[WHAT YOU WILL DO]
Verbatim transcription of the listing is needed.

[DATASET EXTRACT]

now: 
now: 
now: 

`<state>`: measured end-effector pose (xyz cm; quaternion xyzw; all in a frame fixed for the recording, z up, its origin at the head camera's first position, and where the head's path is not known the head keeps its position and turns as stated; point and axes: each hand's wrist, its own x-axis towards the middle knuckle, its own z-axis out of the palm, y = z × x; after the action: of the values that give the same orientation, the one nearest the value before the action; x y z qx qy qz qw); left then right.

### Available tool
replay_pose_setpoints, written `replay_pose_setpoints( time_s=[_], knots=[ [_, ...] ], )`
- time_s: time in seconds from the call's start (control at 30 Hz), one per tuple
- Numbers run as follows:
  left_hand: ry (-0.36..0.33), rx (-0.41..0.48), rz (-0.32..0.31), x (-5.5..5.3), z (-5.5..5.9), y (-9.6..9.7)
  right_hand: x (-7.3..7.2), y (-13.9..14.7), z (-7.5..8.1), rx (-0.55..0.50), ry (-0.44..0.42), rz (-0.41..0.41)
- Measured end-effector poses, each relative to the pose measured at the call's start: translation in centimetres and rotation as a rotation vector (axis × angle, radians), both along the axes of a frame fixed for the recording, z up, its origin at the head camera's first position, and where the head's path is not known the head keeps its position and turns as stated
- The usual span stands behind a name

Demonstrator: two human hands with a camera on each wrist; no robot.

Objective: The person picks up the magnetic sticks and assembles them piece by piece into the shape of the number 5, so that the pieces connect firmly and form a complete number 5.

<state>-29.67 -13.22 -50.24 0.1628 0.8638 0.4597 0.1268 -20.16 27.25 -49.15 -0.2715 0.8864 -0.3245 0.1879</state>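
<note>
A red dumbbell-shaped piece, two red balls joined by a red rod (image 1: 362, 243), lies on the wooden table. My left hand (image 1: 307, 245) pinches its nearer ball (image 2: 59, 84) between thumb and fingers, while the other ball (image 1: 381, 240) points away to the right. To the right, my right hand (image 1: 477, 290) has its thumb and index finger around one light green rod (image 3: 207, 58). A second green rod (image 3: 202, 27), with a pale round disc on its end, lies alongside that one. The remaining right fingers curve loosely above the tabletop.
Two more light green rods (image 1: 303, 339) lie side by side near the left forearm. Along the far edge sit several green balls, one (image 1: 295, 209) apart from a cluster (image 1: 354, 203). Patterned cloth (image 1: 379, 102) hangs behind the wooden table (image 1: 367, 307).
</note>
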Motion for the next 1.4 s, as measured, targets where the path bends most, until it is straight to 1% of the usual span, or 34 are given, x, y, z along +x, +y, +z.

[RESPONSE]
now: 
now: 
now: 

`<state>`: measured end-effector pose (xyz cm; quaternion xyzw; all in a frame fixed for the recording, z up, its origin at the head camera's first position, and where the head's path is not known the head keeps its position and turns as stated; point and axes: each hand's wrist, its own x-axis towards the middle knuckle, its own z-axis out of the palm, y = z × x; after the action: of the values that give the same orientation, the one nearest the value before the action; x y z qx qy qz qw); left then right.

### Available tool
replay_pose_setpoints, written `replay_pose_setpoints( time_s=[_], knots=[ [_, ...] ], )`
- time_s: time in seconds from the call's start (control at 30 Hz), one per tuple
- Numbers run as follows:
  left_hand: ry (-0.36..0.33), rx (-0.41..0.48), rz (-0.32..0.31), x (-5.5..5.3), z (-5.5..5.9), y (-9.6..9.7)
  right_hand: x (-7.3..7.2), y (-13.9..14.7), z (-7.5..8.1), rx (-0.55..0.50), ry (-0.44..0.42), rz (-0.41..0.41)
- Measured end-effector poses, each relative to the pose measured at the call's start: translation in centimetres and rotation as a rotation vector (axis × angle, radians), both along the axes of a frame fixed for the recording, z up, its origin at the head camera's first position, and where the head's path is not known the head keeps its position and turns as stated
- The usual span stands behind a name

Demonstrator: two human hands with a camera on each wrist; no robot.

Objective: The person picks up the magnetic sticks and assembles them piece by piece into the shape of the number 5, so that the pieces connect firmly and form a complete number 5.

<state>-29.67 -13.22 -50.24 0.1628 0.8638 0.4597 0.1268 -20.16 27.25 -49.15 -0.2715 0.8864 -0.3245 0.1879</state>
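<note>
A red dumbbell-shaped piece, two red balls joined by a red rod (image 1: 362, 243), lies on the wooden table. My left hand (image 1: 307, 245) pinches its nearer ball (image 2: 59, 84) between thumb and fingers, while the other ball (image 1: 381, 240) points away to the right. To the right, my right hand (image 1: 477, 290) has its thumb and index finger around one light green rod (image 3: 207, 58). A second green rod (image 3: 202, 27), with a pale round disc on its end, lies alongside that one. The remaining right fingers curve loosely above the tabletop.
Two more light green rods (image 1: 303, 339) lie side by side near the left forearm. Along the far edge sit several green balls, one (image 1: 295, 209) apart from a cluster (image 1: 354, 203). Patterned cloth (image 1: 379, 102) hangs behind the wooden table (image 1: 367, 307).
</note>
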Motion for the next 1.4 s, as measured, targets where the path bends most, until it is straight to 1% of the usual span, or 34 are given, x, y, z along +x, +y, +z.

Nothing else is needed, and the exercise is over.